Per i privati e le imprese è quindi sempre più difficile, praticamente impossibile, trovare un interlocutore, a meno di non rivolgersi agli speculatori che si moltiplicano sul mercato. Nei giorni scorsi però le Poste hanno reso noto di essere pronte a riprendere gli acquisti a partire dal primo ottobre. L’offerta è rivolta solo alle persone fisiche per un ammontare massimo di 50 mila euro. Le banche invece continuano a comprare con il contagocce, perché hanno da tempo raggiunto la loro «capienza fiscale massima», una soglia oltre la quale non possono più compensare le loro tasse con i crediti che hanno acquistato.

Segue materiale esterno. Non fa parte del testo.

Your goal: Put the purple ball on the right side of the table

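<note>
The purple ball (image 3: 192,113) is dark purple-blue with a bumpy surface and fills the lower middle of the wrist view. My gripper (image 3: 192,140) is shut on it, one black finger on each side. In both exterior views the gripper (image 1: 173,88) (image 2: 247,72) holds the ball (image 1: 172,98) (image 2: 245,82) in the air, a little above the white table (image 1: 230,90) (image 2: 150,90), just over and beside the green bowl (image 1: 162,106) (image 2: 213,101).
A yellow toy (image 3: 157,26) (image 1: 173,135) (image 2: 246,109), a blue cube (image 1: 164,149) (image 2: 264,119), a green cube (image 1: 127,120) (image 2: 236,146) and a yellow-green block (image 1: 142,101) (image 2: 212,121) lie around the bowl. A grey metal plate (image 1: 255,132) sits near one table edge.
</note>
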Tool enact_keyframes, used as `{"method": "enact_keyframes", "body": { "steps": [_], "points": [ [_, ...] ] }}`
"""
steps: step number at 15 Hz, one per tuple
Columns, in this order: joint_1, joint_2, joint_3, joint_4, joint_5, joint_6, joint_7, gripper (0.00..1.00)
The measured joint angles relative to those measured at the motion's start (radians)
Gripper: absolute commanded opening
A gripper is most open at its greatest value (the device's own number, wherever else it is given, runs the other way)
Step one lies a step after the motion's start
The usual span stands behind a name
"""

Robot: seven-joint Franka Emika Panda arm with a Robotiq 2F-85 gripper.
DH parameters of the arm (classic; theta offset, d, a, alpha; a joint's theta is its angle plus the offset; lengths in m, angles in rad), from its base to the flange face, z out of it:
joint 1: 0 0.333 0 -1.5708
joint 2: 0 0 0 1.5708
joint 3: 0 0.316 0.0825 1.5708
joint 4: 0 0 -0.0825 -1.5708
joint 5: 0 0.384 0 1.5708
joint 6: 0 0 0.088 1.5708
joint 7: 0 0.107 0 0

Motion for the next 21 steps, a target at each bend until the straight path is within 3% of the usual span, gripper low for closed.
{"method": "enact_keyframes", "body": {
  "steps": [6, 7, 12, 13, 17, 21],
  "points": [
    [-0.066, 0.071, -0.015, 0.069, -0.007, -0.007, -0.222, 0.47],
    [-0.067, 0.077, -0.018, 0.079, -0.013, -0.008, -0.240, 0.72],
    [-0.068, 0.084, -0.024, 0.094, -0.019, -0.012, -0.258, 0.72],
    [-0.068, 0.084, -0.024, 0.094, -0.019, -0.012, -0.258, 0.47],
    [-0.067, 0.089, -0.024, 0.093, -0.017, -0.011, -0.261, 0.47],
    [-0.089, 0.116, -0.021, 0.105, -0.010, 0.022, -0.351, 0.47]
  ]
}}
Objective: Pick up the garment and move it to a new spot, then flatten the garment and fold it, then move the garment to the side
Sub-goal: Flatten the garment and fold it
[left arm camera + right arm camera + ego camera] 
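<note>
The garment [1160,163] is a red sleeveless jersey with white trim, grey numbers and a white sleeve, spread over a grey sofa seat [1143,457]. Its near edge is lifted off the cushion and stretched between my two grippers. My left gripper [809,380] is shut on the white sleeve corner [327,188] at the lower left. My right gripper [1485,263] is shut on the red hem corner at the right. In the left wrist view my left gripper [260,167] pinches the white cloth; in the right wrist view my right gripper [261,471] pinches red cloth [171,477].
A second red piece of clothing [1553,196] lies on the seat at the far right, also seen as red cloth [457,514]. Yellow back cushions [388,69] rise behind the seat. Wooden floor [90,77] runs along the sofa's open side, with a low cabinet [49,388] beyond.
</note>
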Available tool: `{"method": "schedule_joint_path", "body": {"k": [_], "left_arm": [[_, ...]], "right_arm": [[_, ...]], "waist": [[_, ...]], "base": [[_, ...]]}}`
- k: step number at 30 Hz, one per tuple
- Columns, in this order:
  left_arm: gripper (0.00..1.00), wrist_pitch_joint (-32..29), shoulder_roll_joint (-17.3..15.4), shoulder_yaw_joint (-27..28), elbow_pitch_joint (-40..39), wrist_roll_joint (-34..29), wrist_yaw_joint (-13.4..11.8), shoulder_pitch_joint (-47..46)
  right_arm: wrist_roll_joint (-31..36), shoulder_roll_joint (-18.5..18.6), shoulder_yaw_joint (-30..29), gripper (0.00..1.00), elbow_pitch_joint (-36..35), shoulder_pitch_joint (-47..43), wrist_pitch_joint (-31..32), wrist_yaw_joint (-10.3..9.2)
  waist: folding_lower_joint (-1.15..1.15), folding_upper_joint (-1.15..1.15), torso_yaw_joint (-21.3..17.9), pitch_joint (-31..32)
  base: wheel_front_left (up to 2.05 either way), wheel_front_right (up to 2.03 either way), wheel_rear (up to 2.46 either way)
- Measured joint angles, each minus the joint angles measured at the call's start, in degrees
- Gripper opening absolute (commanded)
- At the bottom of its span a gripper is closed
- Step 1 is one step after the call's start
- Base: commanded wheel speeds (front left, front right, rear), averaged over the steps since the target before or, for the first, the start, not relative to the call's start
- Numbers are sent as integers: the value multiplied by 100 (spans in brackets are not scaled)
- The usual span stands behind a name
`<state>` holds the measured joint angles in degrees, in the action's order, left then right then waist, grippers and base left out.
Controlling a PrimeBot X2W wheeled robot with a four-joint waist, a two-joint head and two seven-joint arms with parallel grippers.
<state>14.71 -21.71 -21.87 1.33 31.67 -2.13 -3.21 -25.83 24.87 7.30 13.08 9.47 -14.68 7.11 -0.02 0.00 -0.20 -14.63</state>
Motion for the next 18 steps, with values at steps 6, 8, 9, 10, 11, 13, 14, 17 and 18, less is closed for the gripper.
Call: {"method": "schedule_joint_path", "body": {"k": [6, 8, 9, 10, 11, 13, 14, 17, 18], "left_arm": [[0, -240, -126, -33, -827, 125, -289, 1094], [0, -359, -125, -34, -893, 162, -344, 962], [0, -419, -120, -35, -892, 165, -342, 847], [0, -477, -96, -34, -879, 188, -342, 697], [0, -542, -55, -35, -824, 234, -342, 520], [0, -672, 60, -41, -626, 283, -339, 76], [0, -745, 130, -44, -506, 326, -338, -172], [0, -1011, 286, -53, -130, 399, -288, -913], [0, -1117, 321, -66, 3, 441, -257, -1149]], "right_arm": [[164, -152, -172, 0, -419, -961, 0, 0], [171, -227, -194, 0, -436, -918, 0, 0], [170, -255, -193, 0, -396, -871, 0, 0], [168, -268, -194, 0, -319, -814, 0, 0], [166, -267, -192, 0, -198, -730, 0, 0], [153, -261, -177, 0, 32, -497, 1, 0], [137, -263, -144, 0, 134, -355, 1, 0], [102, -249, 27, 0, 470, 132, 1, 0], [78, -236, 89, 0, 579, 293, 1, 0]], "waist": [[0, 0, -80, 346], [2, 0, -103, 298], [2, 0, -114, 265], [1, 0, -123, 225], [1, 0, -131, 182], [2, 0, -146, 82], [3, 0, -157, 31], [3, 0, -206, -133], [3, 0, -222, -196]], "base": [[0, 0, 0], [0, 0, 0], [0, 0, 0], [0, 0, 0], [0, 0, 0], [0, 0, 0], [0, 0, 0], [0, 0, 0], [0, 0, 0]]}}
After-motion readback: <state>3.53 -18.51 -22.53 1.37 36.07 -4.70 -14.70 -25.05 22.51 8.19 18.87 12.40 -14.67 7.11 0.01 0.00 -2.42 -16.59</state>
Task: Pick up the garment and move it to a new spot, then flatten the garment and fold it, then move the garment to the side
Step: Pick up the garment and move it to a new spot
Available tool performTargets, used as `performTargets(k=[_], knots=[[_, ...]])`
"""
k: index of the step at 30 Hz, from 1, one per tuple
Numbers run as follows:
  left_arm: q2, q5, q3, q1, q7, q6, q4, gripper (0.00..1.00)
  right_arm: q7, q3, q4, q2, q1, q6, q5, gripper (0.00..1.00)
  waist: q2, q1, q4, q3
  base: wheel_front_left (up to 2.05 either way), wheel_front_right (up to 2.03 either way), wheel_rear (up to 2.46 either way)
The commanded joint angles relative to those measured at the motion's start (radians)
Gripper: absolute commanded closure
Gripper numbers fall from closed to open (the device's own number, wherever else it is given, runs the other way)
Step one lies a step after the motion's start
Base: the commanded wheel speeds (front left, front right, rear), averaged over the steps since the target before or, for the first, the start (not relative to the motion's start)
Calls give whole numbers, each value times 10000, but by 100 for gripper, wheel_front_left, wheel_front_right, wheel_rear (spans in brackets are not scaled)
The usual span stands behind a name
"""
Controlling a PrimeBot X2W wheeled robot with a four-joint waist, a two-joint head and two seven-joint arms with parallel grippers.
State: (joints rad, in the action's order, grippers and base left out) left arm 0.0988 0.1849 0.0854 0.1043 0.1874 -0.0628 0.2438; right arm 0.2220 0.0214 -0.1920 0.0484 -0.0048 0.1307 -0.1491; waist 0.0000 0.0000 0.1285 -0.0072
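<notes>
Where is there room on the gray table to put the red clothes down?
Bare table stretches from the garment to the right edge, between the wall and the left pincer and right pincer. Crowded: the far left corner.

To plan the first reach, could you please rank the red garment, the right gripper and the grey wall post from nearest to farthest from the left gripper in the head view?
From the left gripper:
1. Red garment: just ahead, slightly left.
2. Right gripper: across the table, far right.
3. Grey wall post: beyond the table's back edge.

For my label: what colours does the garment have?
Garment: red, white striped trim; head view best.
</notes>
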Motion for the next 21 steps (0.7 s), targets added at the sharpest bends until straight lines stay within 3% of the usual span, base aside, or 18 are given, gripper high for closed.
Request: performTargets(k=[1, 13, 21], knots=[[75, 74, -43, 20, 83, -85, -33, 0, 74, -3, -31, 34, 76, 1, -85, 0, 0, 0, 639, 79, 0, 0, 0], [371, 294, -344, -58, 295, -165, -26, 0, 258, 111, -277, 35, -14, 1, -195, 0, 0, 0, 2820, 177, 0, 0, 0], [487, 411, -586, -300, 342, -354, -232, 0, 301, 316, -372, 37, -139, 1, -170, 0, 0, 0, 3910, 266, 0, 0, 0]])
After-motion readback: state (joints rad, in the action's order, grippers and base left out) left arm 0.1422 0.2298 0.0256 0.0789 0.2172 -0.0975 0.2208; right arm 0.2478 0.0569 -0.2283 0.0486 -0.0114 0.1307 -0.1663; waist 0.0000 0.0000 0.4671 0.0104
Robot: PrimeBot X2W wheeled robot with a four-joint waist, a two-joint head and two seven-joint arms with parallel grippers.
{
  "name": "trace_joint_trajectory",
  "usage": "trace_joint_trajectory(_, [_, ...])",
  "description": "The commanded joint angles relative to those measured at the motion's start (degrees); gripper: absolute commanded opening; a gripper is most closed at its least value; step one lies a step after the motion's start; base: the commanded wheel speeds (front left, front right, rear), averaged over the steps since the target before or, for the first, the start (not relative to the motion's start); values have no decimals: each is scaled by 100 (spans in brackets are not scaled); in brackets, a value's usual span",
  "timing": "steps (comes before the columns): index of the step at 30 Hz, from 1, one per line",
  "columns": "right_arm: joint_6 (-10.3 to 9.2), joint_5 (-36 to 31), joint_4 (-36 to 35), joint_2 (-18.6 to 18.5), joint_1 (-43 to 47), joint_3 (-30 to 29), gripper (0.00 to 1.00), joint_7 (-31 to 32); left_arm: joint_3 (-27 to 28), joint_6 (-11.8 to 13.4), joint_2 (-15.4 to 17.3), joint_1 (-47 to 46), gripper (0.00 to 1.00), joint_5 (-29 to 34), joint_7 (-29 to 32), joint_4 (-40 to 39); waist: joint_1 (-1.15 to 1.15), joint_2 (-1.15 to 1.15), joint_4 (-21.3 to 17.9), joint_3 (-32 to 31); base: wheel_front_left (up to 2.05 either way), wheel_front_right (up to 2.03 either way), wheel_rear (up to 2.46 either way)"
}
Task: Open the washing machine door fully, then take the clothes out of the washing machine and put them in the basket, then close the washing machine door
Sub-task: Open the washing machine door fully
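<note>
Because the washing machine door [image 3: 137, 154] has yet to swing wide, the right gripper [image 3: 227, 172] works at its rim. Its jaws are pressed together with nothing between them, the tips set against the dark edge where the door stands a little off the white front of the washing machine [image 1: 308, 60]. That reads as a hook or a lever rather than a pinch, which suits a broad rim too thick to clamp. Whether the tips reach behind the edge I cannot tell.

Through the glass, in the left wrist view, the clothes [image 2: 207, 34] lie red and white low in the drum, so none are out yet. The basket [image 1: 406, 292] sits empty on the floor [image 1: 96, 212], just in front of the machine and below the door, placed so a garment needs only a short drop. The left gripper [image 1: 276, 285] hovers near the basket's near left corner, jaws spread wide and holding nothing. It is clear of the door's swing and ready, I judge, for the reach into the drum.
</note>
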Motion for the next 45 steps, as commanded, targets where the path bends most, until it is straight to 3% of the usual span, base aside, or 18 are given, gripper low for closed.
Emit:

Per fare spazio in portafoglio, ovviamente guadagnandoci, alcuni istituti hanno quindi rivenduto alcune di queste attività ad altri soggetti, società o enti, che cercano così di ridurre il loro debito con il fisco. Intesa, per esempio, si è liberata di crediti per oltre 10 miliardi. Lo stock più importante, per un valore di circa 1,3 miliardi, è stato venduto nel dicembre scorso al gruppo petrolifero Ludoil della famiglia Ammaturo. A giugno, la stessa Ludoil ha comprato un altro stock da 600 milioni da Bper. La conferma, semmai ce ne fosse bisogno, che il disastro superbonus per qualcuno si è già trasformato in un grande affare.